Información sobre pedidos
| Nombre del producto | Número de catálogo | UNIDAD | Precio | CANTIDAD | Favoritos | |
Plásmido Doble Nickase (h) FGF-9 | sc-403118-NIC | 20 µg | $410.00 | |||
Plásmido Doble Nickase (h2) FGF-9 | sc-403118-NIC-2 | 20 µg | $410.00 |
FGF9 codifica el factor de crecimiento de fibroblastos 9 (FGF-9), un ligando secretado con afinidad por la heparina que señaliza principalmente a través de FGFR1c/FGFR2c/FGFR3c para regular la proliferación, la supervivencia y la diferenciación celular. La actividad de FGF-9 activa cascadas canónicas de receptores tirosina quinasa, incluidas las vías MAPK/ERK, PI3K–AKT y PLCγ, influyendo en el patrón del desarrollo, las respuestas de reparación tisular y la comunicación estroma–epitelio. La desregulación de la señalización FGF9–FGFR se ha vinculado con programas angiogénicos y fibróticos alterados y se investiga con frecuencia en estudios de redes oncogénicas de factores de crecimiento y remodelación del microambiente. En consecuencia, FGF9 es un objetivo común para el análisis mecanístico de la dinámica de señalización paracrina, la especificación de linajes y la interacción (crosstalk) entre vías en modelos de células humanas.
FGF-9 El plásmido de doble nicasa (h) consiste en un par de plásmidos emparejados diseñados para la edición de alta especificidad del locus FGF9 en líneas celulares human. Cada plásmido expresa una nicasa Cas9 D10A y un ARN guía específico (sgRNA) dirigido a cadenas de ADN opuestas dentro de FGF9. Cuando se dirigen a sitios adyacentes en cadenas de ADN opuestas, las dos nicasas generan cortes en cadena simple desplazados que, juntos, producen una rotura de doble cadena escalonada, lo que requiere una actividad coordinada sobre el objetivo por parte de ambas guías. La rotura de ADN resultante se resuelve mediante vías de reparación celular endógenas, más comúnmente a través de la unión de extremos no homólogos (NHEJ), lo que da lugar a inserciones o deleciones que alteran la función de FGF9. Al requerir la participación de dos ARN guía en el locus diana, el enfoque de doble corte mejora la especificidad de la edición y proporciona una estrategia CRISPR complementaria para aplicaciones en las que se desea un control adicional sobre la precisión de la orientación.

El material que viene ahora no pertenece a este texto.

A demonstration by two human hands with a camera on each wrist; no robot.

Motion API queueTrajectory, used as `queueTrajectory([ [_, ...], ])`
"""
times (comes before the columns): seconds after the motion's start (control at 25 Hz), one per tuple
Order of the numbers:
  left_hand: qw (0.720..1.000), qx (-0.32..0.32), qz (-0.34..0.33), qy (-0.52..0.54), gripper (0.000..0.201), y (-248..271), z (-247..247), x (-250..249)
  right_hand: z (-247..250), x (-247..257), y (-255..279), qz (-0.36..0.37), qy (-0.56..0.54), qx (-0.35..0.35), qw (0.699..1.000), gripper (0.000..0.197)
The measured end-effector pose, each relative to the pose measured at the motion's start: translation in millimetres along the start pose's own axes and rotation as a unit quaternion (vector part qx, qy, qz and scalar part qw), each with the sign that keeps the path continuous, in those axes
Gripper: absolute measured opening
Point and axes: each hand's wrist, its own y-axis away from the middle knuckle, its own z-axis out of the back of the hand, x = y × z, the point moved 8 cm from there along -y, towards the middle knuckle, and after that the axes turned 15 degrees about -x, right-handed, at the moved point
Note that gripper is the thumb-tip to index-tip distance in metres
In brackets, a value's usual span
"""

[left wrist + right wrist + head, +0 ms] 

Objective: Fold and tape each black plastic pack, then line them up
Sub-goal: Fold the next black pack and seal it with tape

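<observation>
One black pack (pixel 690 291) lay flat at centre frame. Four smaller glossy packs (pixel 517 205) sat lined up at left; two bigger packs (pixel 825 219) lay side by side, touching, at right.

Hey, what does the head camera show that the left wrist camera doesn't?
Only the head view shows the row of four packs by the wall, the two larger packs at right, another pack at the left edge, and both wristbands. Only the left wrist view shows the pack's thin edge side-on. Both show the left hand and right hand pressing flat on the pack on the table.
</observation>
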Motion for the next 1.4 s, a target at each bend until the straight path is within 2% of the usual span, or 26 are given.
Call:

Para facilitar la identificación eficiente de las células editadas, un plásmido codifica GFP para la visualización fluorescente de las poblaciones transfectadas, mientras que el plásmido complementario lleva un gen de resistencia a la puromicina para la selección con antibióticos. En conjunto, estas características facilitan el enriquecimiento eficiente de las poblaciones cotransfectadas y simplifican la validación de los clones con FGF9 alterado.
Sólo para uso en investigación. No destinado a uso diagnóstico o terapéutico.